## What you will do
Return the following from the records below: each line, word for word, starting with the line that contains "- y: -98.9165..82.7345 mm" and going on through the line that contains "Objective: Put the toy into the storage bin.", with nothing outside that range.

[Dataset entries]
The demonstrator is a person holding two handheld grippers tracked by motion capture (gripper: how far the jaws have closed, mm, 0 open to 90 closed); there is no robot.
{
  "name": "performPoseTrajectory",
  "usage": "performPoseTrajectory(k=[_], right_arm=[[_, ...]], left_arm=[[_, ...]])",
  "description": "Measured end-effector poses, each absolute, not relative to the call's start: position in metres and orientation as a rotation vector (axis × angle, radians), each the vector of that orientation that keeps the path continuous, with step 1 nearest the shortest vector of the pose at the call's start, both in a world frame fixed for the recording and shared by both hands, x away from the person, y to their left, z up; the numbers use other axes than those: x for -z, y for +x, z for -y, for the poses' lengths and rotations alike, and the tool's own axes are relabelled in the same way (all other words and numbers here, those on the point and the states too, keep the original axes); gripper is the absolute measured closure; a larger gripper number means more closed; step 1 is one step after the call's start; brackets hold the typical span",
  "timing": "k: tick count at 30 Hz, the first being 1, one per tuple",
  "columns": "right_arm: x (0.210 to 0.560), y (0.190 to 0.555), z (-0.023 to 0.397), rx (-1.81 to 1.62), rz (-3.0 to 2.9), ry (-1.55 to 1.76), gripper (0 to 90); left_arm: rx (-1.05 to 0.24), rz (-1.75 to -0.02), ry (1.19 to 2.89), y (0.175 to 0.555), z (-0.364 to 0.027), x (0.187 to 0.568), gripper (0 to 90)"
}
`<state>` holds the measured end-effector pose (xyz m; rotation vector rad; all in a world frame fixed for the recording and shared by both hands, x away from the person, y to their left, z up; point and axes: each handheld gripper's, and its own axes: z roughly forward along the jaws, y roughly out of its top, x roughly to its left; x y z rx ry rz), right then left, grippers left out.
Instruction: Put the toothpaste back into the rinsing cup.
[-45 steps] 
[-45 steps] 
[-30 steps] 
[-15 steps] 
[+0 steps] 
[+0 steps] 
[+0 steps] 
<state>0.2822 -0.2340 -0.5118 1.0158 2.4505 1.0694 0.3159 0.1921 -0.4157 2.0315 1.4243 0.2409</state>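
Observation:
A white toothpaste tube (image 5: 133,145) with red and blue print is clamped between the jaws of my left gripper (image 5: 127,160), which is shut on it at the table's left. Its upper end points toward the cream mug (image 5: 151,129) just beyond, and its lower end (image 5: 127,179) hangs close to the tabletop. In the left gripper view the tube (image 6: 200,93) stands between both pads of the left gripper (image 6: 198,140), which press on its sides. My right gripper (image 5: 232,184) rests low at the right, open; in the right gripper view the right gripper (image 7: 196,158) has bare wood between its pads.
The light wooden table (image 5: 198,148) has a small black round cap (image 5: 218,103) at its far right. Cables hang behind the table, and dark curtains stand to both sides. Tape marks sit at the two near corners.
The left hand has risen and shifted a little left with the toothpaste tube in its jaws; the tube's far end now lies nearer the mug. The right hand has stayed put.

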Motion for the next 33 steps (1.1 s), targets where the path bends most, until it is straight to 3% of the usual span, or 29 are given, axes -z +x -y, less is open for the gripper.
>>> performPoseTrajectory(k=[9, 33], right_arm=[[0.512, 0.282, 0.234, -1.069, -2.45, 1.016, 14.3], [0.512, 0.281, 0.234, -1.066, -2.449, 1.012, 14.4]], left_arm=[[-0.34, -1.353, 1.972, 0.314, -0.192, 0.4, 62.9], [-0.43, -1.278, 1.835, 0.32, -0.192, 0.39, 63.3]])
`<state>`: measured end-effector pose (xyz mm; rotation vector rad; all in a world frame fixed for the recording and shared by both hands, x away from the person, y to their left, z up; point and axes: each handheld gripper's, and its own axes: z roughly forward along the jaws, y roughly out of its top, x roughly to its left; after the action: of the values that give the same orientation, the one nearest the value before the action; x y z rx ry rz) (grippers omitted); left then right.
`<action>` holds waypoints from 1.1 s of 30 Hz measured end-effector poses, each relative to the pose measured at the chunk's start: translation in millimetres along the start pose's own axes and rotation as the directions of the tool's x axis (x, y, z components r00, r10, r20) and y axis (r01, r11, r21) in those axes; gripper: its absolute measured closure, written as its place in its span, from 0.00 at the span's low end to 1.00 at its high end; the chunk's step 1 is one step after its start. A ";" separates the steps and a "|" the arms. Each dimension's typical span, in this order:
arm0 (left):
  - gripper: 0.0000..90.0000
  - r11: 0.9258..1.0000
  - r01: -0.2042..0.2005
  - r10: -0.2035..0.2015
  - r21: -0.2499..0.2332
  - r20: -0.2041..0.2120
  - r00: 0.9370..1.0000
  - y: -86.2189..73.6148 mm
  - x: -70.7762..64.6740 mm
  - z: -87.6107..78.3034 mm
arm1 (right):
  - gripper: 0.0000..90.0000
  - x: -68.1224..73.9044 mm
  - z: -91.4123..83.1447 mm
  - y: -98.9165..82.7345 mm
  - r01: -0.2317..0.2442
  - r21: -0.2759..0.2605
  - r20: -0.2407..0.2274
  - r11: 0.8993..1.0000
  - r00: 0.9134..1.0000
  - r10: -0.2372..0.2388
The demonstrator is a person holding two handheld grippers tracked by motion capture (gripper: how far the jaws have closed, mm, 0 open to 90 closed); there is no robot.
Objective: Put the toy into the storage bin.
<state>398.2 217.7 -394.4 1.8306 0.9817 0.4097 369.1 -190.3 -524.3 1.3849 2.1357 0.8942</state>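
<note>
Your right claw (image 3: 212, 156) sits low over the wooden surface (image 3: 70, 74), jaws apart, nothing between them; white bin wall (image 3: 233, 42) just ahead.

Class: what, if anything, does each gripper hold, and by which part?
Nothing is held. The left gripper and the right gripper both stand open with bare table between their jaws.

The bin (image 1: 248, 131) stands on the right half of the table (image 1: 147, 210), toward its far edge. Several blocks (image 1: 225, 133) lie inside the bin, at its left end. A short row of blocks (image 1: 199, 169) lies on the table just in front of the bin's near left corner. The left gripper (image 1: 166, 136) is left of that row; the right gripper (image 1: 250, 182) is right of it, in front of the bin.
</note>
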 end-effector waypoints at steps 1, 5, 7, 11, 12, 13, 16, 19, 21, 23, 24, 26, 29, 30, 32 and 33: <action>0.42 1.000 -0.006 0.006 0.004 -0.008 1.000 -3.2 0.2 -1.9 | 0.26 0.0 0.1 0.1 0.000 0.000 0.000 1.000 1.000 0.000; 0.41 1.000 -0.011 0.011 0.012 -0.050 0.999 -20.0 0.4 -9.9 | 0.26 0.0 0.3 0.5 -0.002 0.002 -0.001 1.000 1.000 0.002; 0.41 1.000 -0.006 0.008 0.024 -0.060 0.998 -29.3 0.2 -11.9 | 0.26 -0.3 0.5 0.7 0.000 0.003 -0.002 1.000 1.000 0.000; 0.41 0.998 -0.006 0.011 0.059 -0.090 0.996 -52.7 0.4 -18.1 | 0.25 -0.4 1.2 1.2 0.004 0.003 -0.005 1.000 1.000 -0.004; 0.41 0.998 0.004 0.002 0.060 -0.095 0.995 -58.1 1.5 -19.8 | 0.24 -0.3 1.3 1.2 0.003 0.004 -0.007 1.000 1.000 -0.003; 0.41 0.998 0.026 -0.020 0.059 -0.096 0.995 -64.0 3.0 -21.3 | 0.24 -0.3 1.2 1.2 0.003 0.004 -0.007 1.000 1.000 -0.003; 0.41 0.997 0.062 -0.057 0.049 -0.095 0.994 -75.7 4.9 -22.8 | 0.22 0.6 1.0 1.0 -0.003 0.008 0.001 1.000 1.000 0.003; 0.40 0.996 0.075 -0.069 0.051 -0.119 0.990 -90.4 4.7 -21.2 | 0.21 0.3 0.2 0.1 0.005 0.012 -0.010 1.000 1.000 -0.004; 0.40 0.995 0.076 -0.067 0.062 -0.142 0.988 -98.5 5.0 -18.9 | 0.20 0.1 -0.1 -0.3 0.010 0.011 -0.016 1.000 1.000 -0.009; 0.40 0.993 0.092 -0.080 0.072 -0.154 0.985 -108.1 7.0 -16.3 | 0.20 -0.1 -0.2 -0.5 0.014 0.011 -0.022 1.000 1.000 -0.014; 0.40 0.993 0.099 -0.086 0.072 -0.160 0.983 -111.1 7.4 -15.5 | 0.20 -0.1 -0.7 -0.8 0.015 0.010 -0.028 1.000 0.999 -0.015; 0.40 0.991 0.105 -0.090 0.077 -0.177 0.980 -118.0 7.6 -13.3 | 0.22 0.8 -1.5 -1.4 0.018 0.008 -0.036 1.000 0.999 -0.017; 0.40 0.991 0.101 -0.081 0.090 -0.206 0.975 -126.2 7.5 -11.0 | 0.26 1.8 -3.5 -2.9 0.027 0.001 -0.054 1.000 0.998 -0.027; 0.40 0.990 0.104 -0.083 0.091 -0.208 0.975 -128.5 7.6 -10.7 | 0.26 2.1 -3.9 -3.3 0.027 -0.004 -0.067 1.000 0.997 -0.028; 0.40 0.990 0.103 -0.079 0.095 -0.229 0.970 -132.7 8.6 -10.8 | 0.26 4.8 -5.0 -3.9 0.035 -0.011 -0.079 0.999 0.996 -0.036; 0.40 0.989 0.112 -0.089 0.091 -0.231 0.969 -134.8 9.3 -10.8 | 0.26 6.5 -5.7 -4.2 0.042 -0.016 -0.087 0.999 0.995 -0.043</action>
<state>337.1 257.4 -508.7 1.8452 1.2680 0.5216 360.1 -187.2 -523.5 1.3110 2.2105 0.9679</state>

## Response to this exercise
  - y: -98.9165..82.7345 mm
  - r01: -0.2317..0.2442
  - r21: -0.2759..0.2605
  - r20: -0.2407..0.2274
  - r11: 0.8993..1.0000
  - r00: 0.9134..1.0000
  - r10: -0.2372..0.2388
The demonstrator is a person holding two handheld grippers tracked by motion capture (gripper: how far the jaws have closed, mm, 0 open to 90 closed); there is no robot.
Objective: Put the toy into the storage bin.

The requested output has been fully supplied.